Supraglottoplasty for Neonatal Laryngomalacia
Kevin and Karla Urrutia were born at term, but as twins they were both underweight – the boy weighing in at 4 pounds 10 ounces and the girl at 4 pounds 15 ounces. “Karla was eating fine after birth, but Kevin had stridor caused by a soft, immature cartilage of the upper larynx that obstructed the airway during inhalation, which made the necessary coordination between breathing and eating very difficult,” says their aunt Yamilet Fernandez, MD , who spoke on behalf of the twins’ mother Yadira Espindola. “We took him to three different pediatricians, all of whom said he was having trouble eating because he was so tiny.”
When an upper respiratory infection worsened his condition, the Urrutias took him to Memorial Hermann Memorial City Medical Center, where the pediatric emergency team started an IV and arranged a transfer to Children’s Memorial Hermann Hospital in the Texas Medical Center. Fellowship-trained pediatric otolaryngologist Zi Yang Jiang, MD, was called in to evaluate Kevin’s airway in February 2016. “We noticed right away that his chin was a little small, and on endoscopic examination we saw that he had laryngomalacia,” says Dr. Jiang, an assistant professor in the Department of Otorhinolaryngology-Head and Neck Surgery at UTHealth’s McGovern Medical School. “To combat the combination of laryngomalacia, retrognathia and a viral infection, our pediatrics team put him on a CPAP machine to increase pressure in his airway and keep it from collapsing.”

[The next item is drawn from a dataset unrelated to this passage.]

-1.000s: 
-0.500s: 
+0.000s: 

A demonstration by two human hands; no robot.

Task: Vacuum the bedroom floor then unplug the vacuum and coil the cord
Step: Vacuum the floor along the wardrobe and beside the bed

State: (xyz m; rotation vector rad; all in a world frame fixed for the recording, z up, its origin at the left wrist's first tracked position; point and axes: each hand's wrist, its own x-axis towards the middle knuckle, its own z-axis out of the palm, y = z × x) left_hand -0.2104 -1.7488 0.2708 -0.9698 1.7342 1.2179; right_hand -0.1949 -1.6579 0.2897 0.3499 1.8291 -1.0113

A few days later, Dr. Jiang attempted a supraglottoplasty but Kevin’s mouth was too small to accommodate the instruments. He recommended waiting a month to give the infant time to grow.

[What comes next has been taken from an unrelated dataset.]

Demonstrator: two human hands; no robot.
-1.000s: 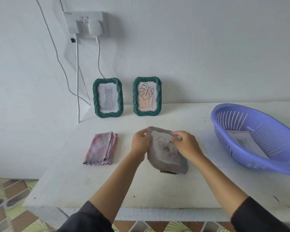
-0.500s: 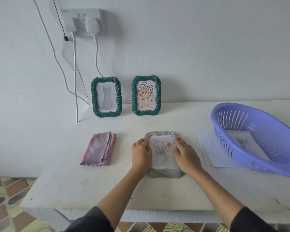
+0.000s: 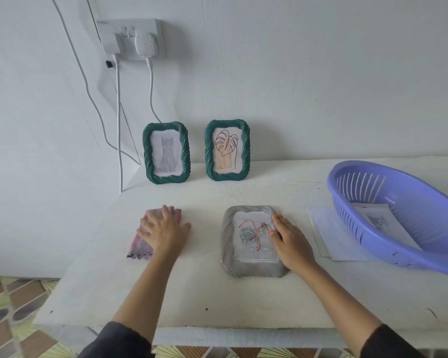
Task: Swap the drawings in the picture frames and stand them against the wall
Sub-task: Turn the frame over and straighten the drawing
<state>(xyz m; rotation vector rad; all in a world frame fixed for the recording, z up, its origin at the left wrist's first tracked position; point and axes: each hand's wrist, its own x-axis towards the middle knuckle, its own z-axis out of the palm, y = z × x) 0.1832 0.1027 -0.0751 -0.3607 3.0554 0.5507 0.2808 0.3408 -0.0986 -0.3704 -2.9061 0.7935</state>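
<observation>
Grey frame [image 3: 227, 242] lies under the flat, straight-fingered right hand [image 3: 291, 241]; left hand [image 3: 163, 232] spreads flat on pink cloth [image 3: 138, 248].

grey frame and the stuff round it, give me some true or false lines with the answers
1. The grey frame lies flat on the table. True.
2. The left hand rests on the pink cloth. True.
3. The right hand is inside the purple basket. False: it rests on the right side of the grey frame.
4. The cat frame and the leaf frame lie face down. False: both stand upright against the wall, drawings facing out.
5. A sheet of paper lies in the purple basket. True.
</observation>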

“Kevin was in a cycle of continual worsening,” Dr. Jiang says. “He was using so many calories trying to breathe that he was unable to gain weight, which meant that he was not going to outgrow the problem. We wanted him get over the viral infection and grow, and that just takes time.”

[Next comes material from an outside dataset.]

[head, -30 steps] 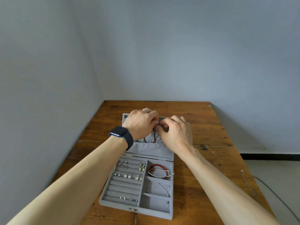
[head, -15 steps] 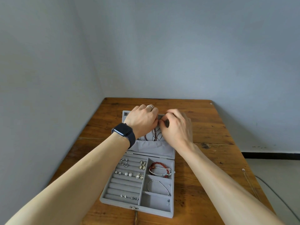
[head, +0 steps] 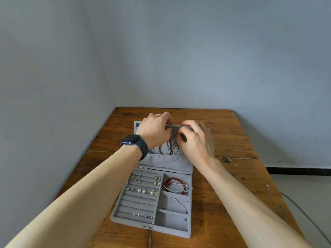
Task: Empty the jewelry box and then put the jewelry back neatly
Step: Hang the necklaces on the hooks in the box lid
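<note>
Wooden table, grey-walled corner; left grip holds the jewelry box lid, right grip pinches necklaces

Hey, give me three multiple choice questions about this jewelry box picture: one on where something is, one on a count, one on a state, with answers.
1. Where does the red bead bracelet lie?
A. on the table
B. in the jewelry box's far right compartment
C. among the ring rolls

2. How many compartments run down the jewelry box's right side?
A. two
B. five
C. three

3. The lid is:
A. open
B. latched shut
C. missing

Answers: B, the bracelet sits in that compartment; C, three show, one behind another; A, the lid lies back, showing hung necklaces.
</note>
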`<state>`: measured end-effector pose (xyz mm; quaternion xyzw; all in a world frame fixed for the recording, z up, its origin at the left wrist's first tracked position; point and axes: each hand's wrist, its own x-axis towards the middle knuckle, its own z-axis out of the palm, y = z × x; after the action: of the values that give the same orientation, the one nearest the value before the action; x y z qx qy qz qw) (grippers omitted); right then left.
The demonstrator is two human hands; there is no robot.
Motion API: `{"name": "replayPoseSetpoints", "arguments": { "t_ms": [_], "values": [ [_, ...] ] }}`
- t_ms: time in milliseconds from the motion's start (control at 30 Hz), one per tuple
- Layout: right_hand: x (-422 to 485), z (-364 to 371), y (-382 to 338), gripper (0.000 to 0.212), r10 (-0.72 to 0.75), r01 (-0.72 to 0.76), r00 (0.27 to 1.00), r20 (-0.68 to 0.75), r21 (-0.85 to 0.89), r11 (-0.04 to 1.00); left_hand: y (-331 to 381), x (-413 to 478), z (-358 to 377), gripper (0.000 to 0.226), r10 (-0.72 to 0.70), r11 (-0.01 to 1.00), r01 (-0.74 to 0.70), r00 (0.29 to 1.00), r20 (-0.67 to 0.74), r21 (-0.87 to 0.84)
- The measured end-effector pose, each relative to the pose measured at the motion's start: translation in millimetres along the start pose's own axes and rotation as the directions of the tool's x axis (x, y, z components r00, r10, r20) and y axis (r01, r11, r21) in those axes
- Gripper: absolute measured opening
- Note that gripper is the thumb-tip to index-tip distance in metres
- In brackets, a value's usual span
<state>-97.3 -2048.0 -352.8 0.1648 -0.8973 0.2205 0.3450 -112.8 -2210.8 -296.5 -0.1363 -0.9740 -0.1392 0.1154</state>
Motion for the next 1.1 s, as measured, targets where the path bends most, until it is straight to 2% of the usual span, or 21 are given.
{"name": "replayPoseSetpoints", "arguments": {
  "t_ms": [167, 367, 467, 567, 700, 800, 900, 967, 1033, 1100],
  "values": [
    [-9, -3, 3, 0.003, -0.095, 0.100, 0.986, 0.139, -0.034, 0.994, -5, -4, -2, 0.029, 0.009, 0.998, -0.007, 1.000, -0.025, 0.065],
    [-32, -4, 3, 0.015, -0.025, 0.017, 0.998, 0.053, 0.154, 0.988, -6, -10, -2, 0.034, 0.028, 0.993, -0.021, 0.998, -0.057, 0.114],
    [-42, -4, 2, 0.014, -0.043, 0.042, 0.999, 0.016, 0.081, 0.996, -5, -11, -2, 0.035, 0.040, 0.991, -0.034, 0.998, -0.047, 0.130],
    [-45, -1, 1, 0.007, -0.085, 0.086, 0.996, 0.024, -0.040, 0.995, -6, -13, -7, 0.032, 0.046, 0.997, -0.043, 0.998, -0.049, 0.064],
    [-40, 5, -4, 0.001, -0.115, 0.124, 0.991, 0.068, -0.155, 0.980, -11, -15, -14, 0.014, 0.014, 1.000, -0.014, 1.000, 0.015, -0.016],
    [-40, 5, -10, 0.015, -0.150, 0.163, 0.982, 0.112, -0.125, 0.979, -12, -14, -18, 0.016, 0.005, 1.000, -0.005, 0.999, 0.042, 0.009],
    [-45, 2, -14, 0.014, -0.182, 0.201, 0.965, 0.191, -0.088, 0.976, -13, -12, -17, 0.015, -0.011, 1.000, 0.010, 0.999, 0.047, 0.021],
    [-47, 0, -13, 0.014, -0.166, 0.187, 0.959, 0.230, -0.072, 0.980, -14, -11, -16, 0.019, -0.014, 1.000, 0.013, 0.999, 0.050, 0.014],
    [-48, -2, -11, 0.016, -0.152, 0.174, 0.956, 0.251, -0.069, 0.982, -13, -12, -15, 0.033, 0.001, 1.000, -0.002, 0.998, 0.063, 0.020],
    [-50, -6, -12, 0.022, -0.132, 0.158, 0.954, 0.267, -0.077, 0.984, -11, -12, -15, 0.044, 0.023, 0.996, -0.030, 0.996, 0.087, 0.084]
  ]
}}
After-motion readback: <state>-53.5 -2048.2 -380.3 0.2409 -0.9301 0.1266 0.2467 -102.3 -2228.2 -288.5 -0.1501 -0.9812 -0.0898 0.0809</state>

In total, Kevin, his mother and his aunt spent two months at Children’s Memorial Hermann Hospital, where the infant was given supplemental calories through a feeding tube through his nose. “Ultimately we repeated our attempt at a supraglottoplasty, which was successful,” Dr. Jiang says. “We released the mucosal band that tethered the vocal cords in order to strengthen the airway. Kevin used a breathing tube immediately after the surgery because of swelling, but after a day and a half the Pediatric Intensive Care team was able to extubate him. We got him off the CPAP and on a nasal cannula, and eventually back to breathing normally without any supplemental oxygen.”
Kevin was discharged two weeks after the surgery and returned home with a feeding tube. “After being fed through the tube without a proper meal for so long, he had to relearn how to eat, which took about a month,” Dr. Fernandez says. “He’s still underweight but breathing and eating well without the feeding tube. He’s the loveliest little thing. We’re grateful to the staff at the hospital – they were awesome. Dr. Jiang is our savior and we love him for that. We have so much appreciation for what he did for our baby.”